When most people think of the Alps, they automatically think of Switzerland (ok, that’s what I thought before I moved here anyway) but the Alps in one form or another are also in Austria, Italy, Slovenia, Liechtenstein, France and Germany (they are pretty darn big let me tell you).
We started to climb (much higher than we had already climbed) and things began to look very tall, and very pointy – and when you looked up, very white. Ok, so call it bad tour guiding but I hadn’t actually counted on snow at least not snow of the blizzard-like variety. I figured by April we’d be pretty much safe. What I should have done was thought back to the August we visited Switzerland and saw snow on the mountains… but I didn’t.

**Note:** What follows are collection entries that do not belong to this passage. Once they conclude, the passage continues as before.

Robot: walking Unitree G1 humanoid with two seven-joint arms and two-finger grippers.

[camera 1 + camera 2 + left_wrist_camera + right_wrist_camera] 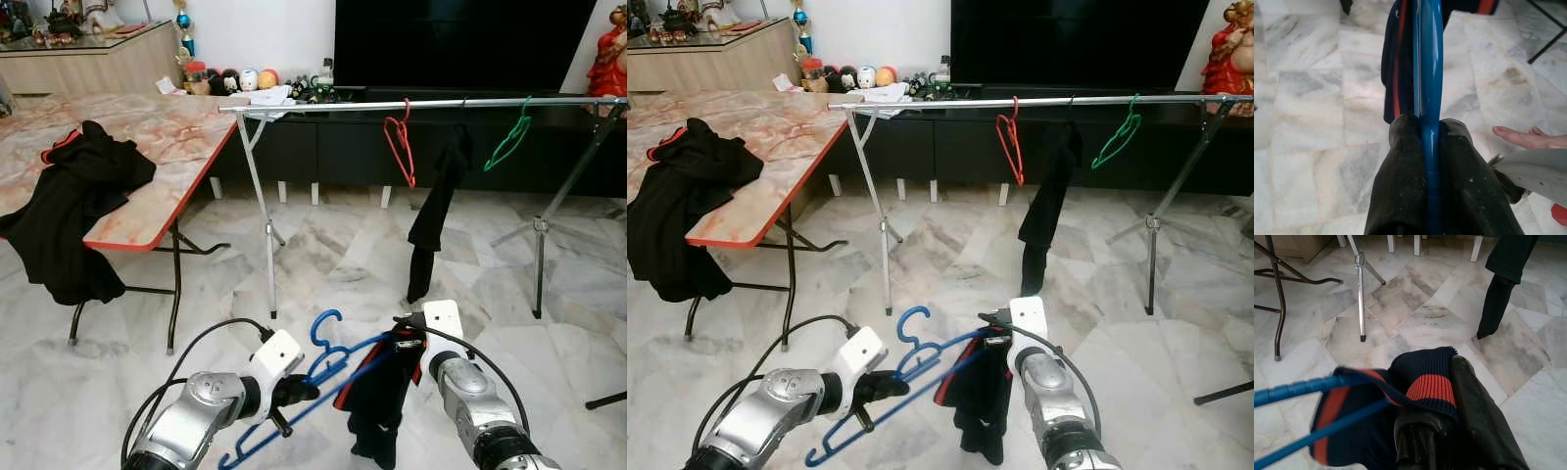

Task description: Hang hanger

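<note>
Blue hanger (315, 377): held low and near, between both arms, hook pointing up toward the far rail (421, 103).
Left gripper (1431, 147): clamped on the hanger's bar, likely to steady it.
Right gripper (1442, 418): pinching the garment's (377, 397) striped cuff against the hanger's right end; the garment drapes down from it, apparently so it stays on.
Rail: far, well apart from the hanger, carrying a red hanger (400, 142), a green hanger (509, 137) and a dark cloth (436, 211). Hanging not yet done.
</note>
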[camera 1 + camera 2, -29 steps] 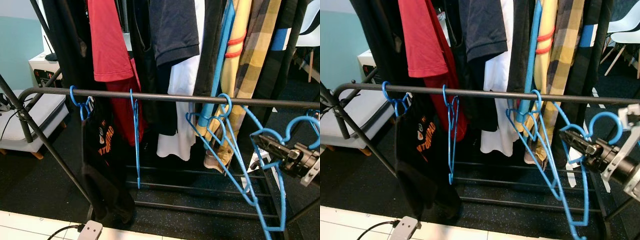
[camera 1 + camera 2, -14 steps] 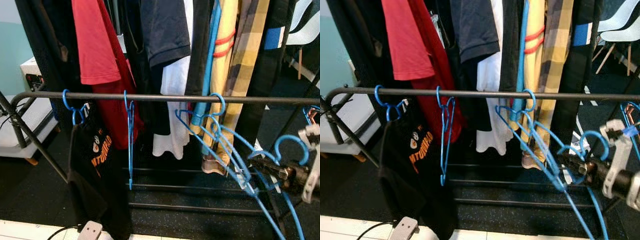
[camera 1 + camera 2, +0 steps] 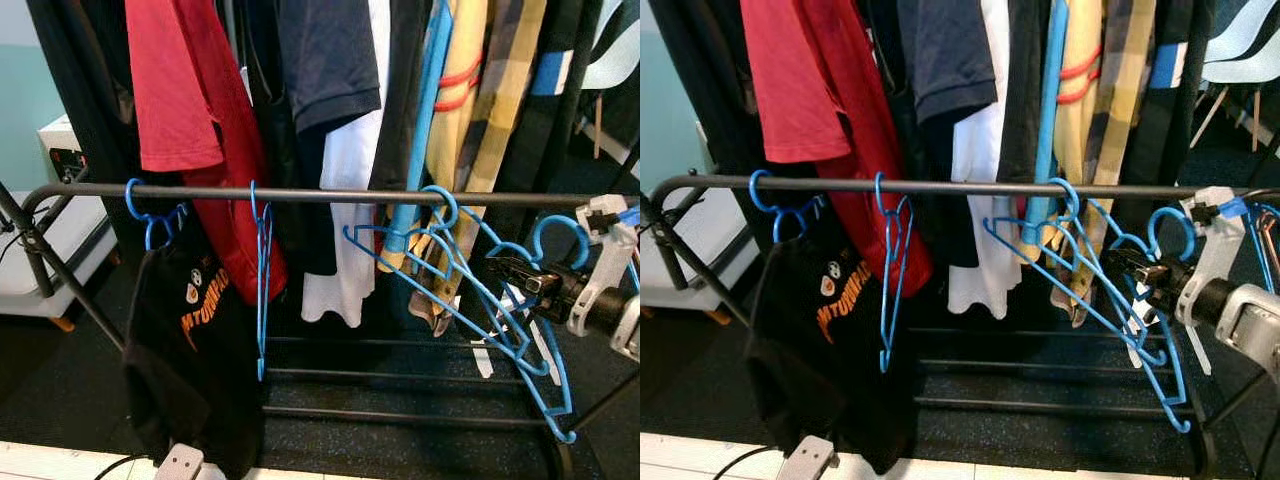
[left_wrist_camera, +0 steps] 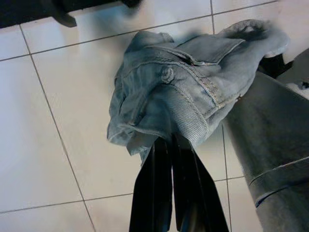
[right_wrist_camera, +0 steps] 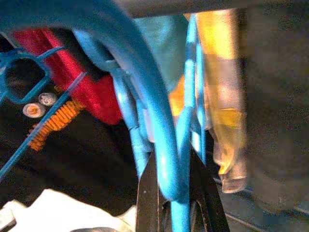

The strange thing about the snow was there was a distinct line that you could see when you looked up the mountain side… it wasn’t gradual, it didn’t taper off – just a hard line where there was snow and where there wasn’t. Literally in the same mountainside village you could have one home with a green yard and 50 metres up the hill they could still be covered in the white stuff. It was odd.
Back to that blizzard I mentioned – Ok, blizzard may be a bit strong of a term, coming from a Canadian, but it was snowing pretty hard at points. The twisty mountainside roads weren’t boosting my confidence any either – oh, and the huge trucks in the on-coming lane… those were great too.
Despite the hazards though, it was a spectacular drive. There was a lot of “Oooh, stop the car, stop the car,” so we could jump out into a snow bank and take pictures. Those little villages that you see perched on the mountainside in the Ricola commercials – they exist.
The other thing about driving through the Alps is you miss a lot of it, because instead of going around or over many of the mountains, you go through them. Much of the drive goes like this: Tunnel (5 km) Bridge with stunning view (1 km) Tunnel (10 km) Bridge (500 m) Tunnel (18 km)… and so on. We actually drove through several of the longest tunnels in the world. (After the first couple of kms the novelty starts to wear off).
And so this is how we made our way out of Italy, into Austria and to our hotel in Kirchberg.
Kirchberg is a little ski village, much like many other ski villages in the area. The town was enjoying a late season and there were still quite a few ski runs open. Our hotel, the , looked deserted when we got there. There was no one at reception but there was a note for us and a key (trusting folk the Austrians). Our room was actually more of an apartment. We had two rooms and a small kitchen with a balcony over looking the town and the mountains.
We had the ‘brilliant’ idea to cook supper. We thought sausages would be the way to go – they weren’t. The stove didn’t work very well and we ended up eating way too much grease. The wine that we picked up was so bad that between the four of us we couldn’t even finish it. (More penance for our fabulous meals with Nicola).
The next morning however we were treated to a great breakfast at the hotel across the street, included in the price of our room.
Then it was back to driving mountain passes and the slow decent out of the Alps.